AİHM kendisine ulaşan bir başvuruyu dayandığı gerekçe ve deliller bakımından değerlendirmektedir. CHP, AİHM’e yaptığı başvuruda dört dosya eklemiştir. Bu dosyalarda: “…AGİT Raporu, Venedik Komisyonu Raporu, Avrupa Konseyi İnsan Hakları Raporu ve Avrupa Konseyi Parlamenterler Asamblesi’nin Türkiye’nin denetime alınması ile ilgili kararı….” (http://www.hurriyet.com.tr/chpnin-aihm-dosyasinda-4-rapor-40448899, 02 Ağustos 2017). Bu karar ve raporların söz konusu halk oylamasının katılım hakkının ihlâli ile ne ilgisi olduğunu doğrusunu ifade etmek gerekirse ben anlamadım. AGİT raporu seçimin genel güvenlik ve demokratik katılım kanallarının açıklığıyla ilgilidir. Diğer üç rapor ve kararların gerekçe ve deliller olarak bu davada kullanılması mümkün değildir. CHP’nin AİHM başvurusunda halk oylamasının bir bütün olarak iptal edilmesi istenmektedir. Konuyla ilgili görüşüne başvurulan Bülent Tezcan: “Başvurumuzda Avrupa İnsan Hakları Sözleşmesi’nin 11. maddesindeki örgütlenme özgürlüğünün ihlâli suretiyle ifade hakkının engellenmesi, 13. maddesindeki etkili başvuru yollarının ihlâli ile ek 1’inci protokolün 3’üncü maddesindeki serbest seçim hakkının ihlâl edildiğini gerekçe gösteriyoruz ve ihlâlin seçimleri iptal ederek ve referandumu yenileyerek giderilmesini talep ediyoruz” dedi. (http://www.milliyet.com.tr/chp-aihm-e-basvurdu-gerekce-uc-siyaset-2479286/ 02 Ağustos 2017). Tezcan’ın “iptal” talebinin gerekçelerini ana başlıklar altında öğrendik. Ancak bu bahse konu hakların nasıl ihlâl edildiğini anlamak mümkün değildir.
Sonuç
YSK’nın referandum devam ederken eksik mühürlü zarflardaki oyları geçerli sayma kararı insan haklarının lafzı ve ruhuyla uyumludur. Ayrıca AİHS ve ek protokollerinde tanımlanan insan haklarıyla da uyumludur.

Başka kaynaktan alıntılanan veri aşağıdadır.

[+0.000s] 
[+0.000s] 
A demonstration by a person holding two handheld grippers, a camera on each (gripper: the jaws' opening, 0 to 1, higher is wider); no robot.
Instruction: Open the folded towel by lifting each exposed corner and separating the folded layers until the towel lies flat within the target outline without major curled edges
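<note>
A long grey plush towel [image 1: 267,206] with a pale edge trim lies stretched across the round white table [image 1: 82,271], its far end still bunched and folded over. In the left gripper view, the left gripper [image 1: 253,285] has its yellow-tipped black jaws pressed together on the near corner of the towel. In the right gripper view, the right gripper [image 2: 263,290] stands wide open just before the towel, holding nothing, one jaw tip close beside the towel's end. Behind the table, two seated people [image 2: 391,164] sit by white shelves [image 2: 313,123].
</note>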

YSK’nın kararı insan hakkı ihlâline neden olmamış hakların kullanımı yönünden genişletici bir karar olmuştur. CHP’nin AİHM başvurusu “konu ve dayanak” bakımından kabule değer değildir. Somutlamak gerekirse X kişi veya grubu Y kişi veya grubun bir hakkı kullanmasını gerekçe göstererek X’in insan hakkı ihlâline uğradığını iddia edemez. Örneğin, bir kişinin seyahat hakkını kullanması başka bir kişinin hak ihlâline uğradığı iddiasını gündeme getiremez. Aksi halde hiçbir hakkın kullanımı mümkün olmazdı.
CHP’nin AİHM nezdinde açtığı davada nasıl bir sonuç çıkar bilinmez, zira Avrupa bazı siyasî problemler nedeniyle Türkiye’yi cezalandırma, zor durumda bırakma konusunda istekli görünüyor. AİHM’in bazı davalarda (Refah Partisi vb.) “insan hakkı ihlâli yoktur” mealinde kararları da bulunmaktadır. Bu eski kıtanın elitlerinde bulunan çifte standart uygulama hastalığından kaynaklanmaktadır. “Batı için standart, doğu için yeterli” görülen demokratik standartlar anlayışı bu davada etkili olabilir.
Sonuçta, eksik mühürlü zarflardaki oyların geçerli sayılması AİHM’de açılan davanın konu ve dayanak bakımından reddedilmesini gerektirmektedir. Benim kanaatime göre, oyların geçerli sayılması insan haklarına uygundur. Demokrasinin kalbi olan sandığın tercihini yansıtmaktadır. Demokrasinin işlemesini sağlamıştır.